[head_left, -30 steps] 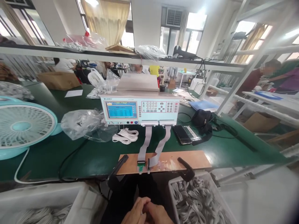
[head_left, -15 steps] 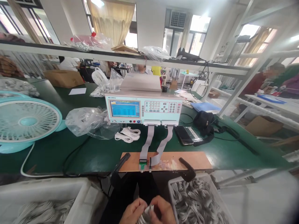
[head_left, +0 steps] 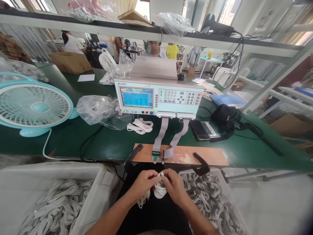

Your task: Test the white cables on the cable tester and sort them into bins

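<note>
My left hand [head_left: 143, 182] and my right hand [head_left: 174, 185] meet over my lap, both closed on a coiled white cable [head_left: 158, 190]. Its plug ends stick up between my fingertips and loose loops hang below my left hand. Just beyond my hands lies a wooden board [head_left: 195, 156] with two small sockets [head_left: 157, 159] at its near edge. Two grey ribbon cables [head_left: 168, 137] run from the sockets up to a pale test machine [head_left: 158, 98] with a lit blue screen.
White bins of coiled cables stand at the left [head_left: 49, 202] and right [head_left: 212, 199] of my lap. On the green bench [head_left: 102, 147] are a teal fan [head_left: 34, 107], bagged cables [head_left: 97, 109], a loose white coil [head_left: 140, 125], a phone [head_left: 199, 130] and a black pouch [head_left: 223, 116]. People work beyond.
My view has tipped downward. My hands have risen from the bottom edge toward the board, bringing the white cable up with its plug ends now between my fingertips.
</note>
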Available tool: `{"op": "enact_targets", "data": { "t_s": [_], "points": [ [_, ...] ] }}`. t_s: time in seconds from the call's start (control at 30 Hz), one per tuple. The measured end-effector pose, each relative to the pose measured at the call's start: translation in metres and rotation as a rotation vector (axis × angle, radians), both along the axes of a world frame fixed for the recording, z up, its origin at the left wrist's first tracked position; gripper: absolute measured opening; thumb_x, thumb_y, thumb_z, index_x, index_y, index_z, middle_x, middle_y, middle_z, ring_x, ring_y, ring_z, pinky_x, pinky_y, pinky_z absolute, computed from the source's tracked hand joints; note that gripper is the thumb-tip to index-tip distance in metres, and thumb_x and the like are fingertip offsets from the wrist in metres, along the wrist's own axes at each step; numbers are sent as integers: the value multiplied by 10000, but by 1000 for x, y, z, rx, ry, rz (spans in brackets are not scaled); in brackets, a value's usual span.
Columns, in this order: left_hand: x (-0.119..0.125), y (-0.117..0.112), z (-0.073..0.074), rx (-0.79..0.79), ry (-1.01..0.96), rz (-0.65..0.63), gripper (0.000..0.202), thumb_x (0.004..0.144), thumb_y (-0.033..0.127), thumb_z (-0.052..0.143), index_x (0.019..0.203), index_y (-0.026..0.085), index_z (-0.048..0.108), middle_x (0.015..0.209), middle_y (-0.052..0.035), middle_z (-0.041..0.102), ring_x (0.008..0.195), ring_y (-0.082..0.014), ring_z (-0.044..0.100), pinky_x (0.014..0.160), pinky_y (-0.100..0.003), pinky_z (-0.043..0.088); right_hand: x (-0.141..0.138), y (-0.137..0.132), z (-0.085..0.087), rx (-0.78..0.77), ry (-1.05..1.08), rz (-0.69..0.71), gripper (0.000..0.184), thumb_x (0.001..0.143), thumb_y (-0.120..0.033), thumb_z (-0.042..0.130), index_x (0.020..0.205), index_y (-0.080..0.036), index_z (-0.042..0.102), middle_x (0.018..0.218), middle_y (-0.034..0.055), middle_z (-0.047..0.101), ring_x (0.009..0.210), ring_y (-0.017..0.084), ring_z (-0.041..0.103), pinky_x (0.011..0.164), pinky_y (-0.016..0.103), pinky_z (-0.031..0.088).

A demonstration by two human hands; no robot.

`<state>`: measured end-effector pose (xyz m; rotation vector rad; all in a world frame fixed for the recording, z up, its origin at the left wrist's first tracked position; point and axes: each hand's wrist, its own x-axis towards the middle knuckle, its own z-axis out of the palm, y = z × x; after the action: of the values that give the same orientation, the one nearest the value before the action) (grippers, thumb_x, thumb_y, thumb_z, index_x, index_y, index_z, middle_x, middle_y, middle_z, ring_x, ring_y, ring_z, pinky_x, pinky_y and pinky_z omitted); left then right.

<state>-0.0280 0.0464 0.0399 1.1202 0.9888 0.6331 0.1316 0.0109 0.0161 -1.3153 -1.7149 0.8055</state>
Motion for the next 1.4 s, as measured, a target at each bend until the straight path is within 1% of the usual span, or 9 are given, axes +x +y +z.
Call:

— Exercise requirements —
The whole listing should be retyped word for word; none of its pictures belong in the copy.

— Answer space —
[head_left, -30 steps] 
[head_left, -15 steps] 
[head_left, +0 steps] 

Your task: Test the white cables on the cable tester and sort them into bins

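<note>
My left hand [head_left: 143, 182] and my right hand [head_left: 174, 185] meet over my lap, both closed on a coiled white cable [head_left: 158, 190]. Its plug ends stick up between my fingertips and loose loops hang below my left hand. Just beyond my hands lies a wooden board [head_left: 195, 156] with two small sockets [head_left: 157, 159] at its near edge. Two grey ribbon cables [head_left: 168, 137] run from the sockets up to a pale test machine [head_left: 158, 98] with a lit blue screen.
White bins of coiled cables stand at the left [head_left: 49, 202] and right [head_left: 212, 199] of my lap. On the green bench [head_left: 102, 147] are a teal fan [head_left: 34, 107], bagged cables [head_left: 97, 109], a loose white coil [head_left: 140, 125], a phone [head_left: 199, 130] and a black pouch [head_left: 223, 116]. People work beyond.
My view has tipped downward. My hands have risen from the bottom edge toward the board, bringing the white cable up with its plug ends now between my fingertips.
</note>
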Available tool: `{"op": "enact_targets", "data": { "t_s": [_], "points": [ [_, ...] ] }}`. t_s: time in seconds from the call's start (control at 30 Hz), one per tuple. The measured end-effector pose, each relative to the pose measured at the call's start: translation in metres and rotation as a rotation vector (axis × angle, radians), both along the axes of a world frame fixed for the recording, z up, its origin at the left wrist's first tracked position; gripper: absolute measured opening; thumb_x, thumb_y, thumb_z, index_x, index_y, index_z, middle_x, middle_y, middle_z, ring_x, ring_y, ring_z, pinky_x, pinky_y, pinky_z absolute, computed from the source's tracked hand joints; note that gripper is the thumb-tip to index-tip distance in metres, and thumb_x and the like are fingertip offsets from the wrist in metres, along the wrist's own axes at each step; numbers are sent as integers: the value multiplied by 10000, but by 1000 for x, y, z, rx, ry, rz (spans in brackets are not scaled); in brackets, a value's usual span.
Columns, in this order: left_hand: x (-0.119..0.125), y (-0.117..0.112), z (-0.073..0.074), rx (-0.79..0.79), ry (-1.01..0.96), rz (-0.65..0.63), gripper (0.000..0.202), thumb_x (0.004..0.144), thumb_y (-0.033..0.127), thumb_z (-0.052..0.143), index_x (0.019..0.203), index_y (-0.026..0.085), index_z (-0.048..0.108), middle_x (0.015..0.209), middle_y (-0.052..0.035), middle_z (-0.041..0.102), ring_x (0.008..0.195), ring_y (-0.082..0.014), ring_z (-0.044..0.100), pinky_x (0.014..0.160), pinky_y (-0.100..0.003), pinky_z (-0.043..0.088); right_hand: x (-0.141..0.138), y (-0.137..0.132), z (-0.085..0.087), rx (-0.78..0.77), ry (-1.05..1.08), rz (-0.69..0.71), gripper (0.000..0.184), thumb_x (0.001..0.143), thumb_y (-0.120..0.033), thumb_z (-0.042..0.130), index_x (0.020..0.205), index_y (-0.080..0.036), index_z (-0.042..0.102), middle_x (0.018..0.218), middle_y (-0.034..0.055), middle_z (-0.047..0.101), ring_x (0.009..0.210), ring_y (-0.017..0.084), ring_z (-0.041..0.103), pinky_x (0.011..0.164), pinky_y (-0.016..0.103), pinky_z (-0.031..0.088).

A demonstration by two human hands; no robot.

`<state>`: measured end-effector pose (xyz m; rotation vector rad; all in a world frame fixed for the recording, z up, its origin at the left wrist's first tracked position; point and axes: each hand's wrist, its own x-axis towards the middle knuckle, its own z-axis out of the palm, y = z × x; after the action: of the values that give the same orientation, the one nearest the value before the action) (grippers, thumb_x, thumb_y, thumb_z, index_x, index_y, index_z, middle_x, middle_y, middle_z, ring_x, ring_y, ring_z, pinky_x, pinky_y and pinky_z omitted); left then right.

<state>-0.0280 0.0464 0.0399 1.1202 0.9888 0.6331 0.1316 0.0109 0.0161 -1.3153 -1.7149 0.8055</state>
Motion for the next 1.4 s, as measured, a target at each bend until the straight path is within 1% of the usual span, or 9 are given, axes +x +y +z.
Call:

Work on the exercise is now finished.